YOUR OBJECTIVE: Copy out the entries below in full and exactly.

--------------------------------

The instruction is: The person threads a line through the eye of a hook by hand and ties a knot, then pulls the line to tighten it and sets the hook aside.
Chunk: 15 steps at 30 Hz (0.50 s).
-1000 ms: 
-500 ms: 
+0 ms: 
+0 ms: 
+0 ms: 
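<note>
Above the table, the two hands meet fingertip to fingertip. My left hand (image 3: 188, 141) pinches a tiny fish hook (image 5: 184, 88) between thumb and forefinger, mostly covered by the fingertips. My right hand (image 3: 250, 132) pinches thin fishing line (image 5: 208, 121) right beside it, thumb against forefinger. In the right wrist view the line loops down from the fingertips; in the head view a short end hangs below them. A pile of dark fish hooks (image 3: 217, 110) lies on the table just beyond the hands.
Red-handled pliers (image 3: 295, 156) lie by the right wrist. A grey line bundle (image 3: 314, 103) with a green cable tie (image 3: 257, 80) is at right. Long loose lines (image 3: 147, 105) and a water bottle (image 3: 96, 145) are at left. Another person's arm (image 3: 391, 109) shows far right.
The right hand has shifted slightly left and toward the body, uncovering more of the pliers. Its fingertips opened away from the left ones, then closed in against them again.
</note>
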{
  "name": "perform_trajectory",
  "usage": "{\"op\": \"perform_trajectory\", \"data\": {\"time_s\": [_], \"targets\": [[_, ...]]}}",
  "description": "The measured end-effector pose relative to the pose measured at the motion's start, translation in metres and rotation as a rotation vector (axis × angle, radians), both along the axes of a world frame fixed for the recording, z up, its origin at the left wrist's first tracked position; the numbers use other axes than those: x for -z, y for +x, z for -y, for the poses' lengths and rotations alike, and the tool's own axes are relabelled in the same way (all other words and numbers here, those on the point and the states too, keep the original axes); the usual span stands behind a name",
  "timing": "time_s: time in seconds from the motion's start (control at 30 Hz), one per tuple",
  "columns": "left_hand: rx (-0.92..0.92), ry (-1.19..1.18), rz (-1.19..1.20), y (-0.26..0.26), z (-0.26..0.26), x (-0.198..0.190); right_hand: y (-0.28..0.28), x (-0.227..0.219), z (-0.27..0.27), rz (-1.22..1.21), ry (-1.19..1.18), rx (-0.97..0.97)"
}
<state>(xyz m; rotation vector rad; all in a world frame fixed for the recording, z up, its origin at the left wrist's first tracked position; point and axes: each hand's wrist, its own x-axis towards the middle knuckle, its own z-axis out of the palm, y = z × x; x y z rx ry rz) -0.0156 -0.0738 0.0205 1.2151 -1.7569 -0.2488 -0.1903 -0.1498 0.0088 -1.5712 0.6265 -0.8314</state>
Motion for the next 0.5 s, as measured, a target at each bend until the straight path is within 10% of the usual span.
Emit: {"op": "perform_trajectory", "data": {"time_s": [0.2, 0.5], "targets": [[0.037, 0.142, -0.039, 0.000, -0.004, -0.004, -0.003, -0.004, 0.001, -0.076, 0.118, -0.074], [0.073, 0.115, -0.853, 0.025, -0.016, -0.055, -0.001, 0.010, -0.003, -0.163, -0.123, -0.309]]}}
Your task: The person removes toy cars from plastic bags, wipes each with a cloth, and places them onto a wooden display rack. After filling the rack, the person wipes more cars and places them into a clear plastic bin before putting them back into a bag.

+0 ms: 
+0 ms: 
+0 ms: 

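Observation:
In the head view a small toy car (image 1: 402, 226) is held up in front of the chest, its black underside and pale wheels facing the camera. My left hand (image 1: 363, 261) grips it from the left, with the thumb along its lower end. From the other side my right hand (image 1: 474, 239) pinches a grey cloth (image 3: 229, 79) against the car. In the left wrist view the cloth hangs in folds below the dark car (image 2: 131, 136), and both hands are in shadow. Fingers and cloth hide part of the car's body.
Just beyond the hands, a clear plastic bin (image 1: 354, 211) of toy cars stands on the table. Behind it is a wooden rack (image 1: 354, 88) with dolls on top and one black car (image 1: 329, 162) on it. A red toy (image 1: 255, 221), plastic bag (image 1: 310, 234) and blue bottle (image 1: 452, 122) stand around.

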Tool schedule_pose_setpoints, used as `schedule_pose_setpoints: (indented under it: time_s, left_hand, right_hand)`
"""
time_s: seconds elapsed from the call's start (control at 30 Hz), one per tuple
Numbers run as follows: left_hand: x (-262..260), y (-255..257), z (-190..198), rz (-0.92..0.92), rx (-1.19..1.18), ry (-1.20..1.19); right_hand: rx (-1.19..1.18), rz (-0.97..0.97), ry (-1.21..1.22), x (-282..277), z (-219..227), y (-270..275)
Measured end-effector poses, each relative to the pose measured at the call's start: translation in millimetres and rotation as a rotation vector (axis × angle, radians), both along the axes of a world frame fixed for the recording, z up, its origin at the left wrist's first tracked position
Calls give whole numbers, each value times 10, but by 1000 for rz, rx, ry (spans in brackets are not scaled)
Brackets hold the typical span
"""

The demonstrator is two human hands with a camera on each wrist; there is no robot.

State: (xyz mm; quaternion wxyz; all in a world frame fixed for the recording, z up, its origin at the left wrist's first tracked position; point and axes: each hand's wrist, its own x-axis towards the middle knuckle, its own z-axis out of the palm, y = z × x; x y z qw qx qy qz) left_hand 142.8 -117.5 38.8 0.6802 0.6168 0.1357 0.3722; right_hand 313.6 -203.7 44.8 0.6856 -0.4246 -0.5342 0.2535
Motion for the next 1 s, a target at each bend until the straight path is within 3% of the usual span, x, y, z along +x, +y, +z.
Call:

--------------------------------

RESULT FOR THIS EXERCISE:
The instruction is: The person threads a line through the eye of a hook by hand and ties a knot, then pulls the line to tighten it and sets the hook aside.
Chunk: 15 steps at 30 Hz (0.50 s).
-1000 ms: 
-500 ms: 
+0 ms: 
+0 ms: 
+0 ms: 
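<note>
Above the table, the two hands meet fingertip to fingertip. My left hand (image 3: 188, 141) pinches a tiny fish hook (image 5: 184, 88) between thumb and forefinger, mostly covered by the fingertips. My right hand (image 3: 250, 132) pinches thin fishing line (image 5: 208, 121) right beside it, thumb against forefinger. In the right wrist view the line loops down from the fingertips; in the head view a short end hangs below them. A pile of dark fish hooks (image 3: 217, 110) lies on the table just beyond the hands.
Red-handled pliers (image 3: 295, 156) lie by the right wrist. A grey line bundle (image 3: 314, 103) with a green cable tie (image 3: 257, 80) is at right. Long loose lines (image 3: 147, 105) and a water bottle (image 3: 96, 145) are at left. Another person's arm (image 3: 391, 109) shows far right.
The right hand has shifted slightly left and toward the body, uncovering more of the pliers. Its fingertips opened away from the left ones, then closed in against them again.
</note>
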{
  "name": "perform_trajectory",
  "usage": "{\"op\": \"perform_trajectory\", \"data\": {\"time_s\": [_], \"targets\": [[_, ...]]}}",
  "description": "The measured end-effector pose relative to the pose measured at the motion's start, translation in metres and rotation as a rotation vector (axis × angle, radians), both along the axes of a world frame fixed for the recording, z up, its origin at the left wrist's first tracked position; the numbers use other axes than those: x for -z, y for +x, z for -y, for the poses' lengths and rotations alike, and the tool's own axes are relabelled in the same way (all other words and numbers here, those on the point and the states too, keep the original axes); the usual span stands behind a name",
  "timing": "time_s: time in seconds from the motion's start (control at 30 Hz), one per tuple",
  "columns": "left_hand: rx (-0.92..0.92), ry (-1.19..1.18), rz (-1.19..1.20), y (-0.26..0.26), z (-0.26..0.26), x (-0.198..0.190); right_hand: y (-0.28..0.28), x (-0.227..0.219), z (-0.27..0.27), rz (-1.22..1.21), ry (-1.19..1.18), rx (-0.97..0.97)"
}
<state>(xyz m; rotation vector rad; all in a world frame fixed for the recording, z up, its origin at the left wrist's first tracked position; point and axes: each hand's wrist, its own x-axis towards the middle knuckle, its own z-axis out of the palm, y = z × x; x y z rx ry rz) -0.0156 -0.0738 0.0205 1.2151 -1.7569 -0.2488 -0.1903 -0.1498 0.0088 -1.5712 0.6265 -0.8314</state>
Motion for the next 0.5 s, as measured, a target at each bend until the straight path is within 10% of the usual span.
Emit: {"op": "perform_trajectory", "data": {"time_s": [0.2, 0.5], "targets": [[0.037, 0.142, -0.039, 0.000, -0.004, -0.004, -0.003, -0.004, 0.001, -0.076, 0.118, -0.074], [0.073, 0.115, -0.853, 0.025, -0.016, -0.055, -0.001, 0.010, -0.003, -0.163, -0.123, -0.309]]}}
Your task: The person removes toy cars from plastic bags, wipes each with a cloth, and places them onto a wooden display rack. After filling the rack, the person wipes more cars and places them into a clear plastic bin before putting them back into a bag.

+0 ms: 
+0 ms: 
+0 ms: 

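Observation:
In the head view a small toy car (image 1: 402, 226) is held up in front of the chest, its black underside and pale wheels facing the camera. My left hand (image 1: 363, 261) grips it from the left, with the thumb along its lower end. From the other side my right hand (image 1: 474, 239) pinches a grey cloth (image 3: 229, 79) against the car. In the left wrist view the cloth hangs in folds below the dark car (image 2: 131, 136), and both hands are in shadow. Fingers and cloth hide part of the car's body.
Just beyond the hands, a clear plastic bin (image 1: 354, 211) of toy cars stands on the table. Behind it is a wooden rack (image 1: 354, 88) with dolls on top and one black car (image 1: 329, 162) on it. A red toy (image 1: 255, 221), plastic bag (image 1: 310, 234) and blue bottle (image 1: 452, 122) stand around.
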
Tool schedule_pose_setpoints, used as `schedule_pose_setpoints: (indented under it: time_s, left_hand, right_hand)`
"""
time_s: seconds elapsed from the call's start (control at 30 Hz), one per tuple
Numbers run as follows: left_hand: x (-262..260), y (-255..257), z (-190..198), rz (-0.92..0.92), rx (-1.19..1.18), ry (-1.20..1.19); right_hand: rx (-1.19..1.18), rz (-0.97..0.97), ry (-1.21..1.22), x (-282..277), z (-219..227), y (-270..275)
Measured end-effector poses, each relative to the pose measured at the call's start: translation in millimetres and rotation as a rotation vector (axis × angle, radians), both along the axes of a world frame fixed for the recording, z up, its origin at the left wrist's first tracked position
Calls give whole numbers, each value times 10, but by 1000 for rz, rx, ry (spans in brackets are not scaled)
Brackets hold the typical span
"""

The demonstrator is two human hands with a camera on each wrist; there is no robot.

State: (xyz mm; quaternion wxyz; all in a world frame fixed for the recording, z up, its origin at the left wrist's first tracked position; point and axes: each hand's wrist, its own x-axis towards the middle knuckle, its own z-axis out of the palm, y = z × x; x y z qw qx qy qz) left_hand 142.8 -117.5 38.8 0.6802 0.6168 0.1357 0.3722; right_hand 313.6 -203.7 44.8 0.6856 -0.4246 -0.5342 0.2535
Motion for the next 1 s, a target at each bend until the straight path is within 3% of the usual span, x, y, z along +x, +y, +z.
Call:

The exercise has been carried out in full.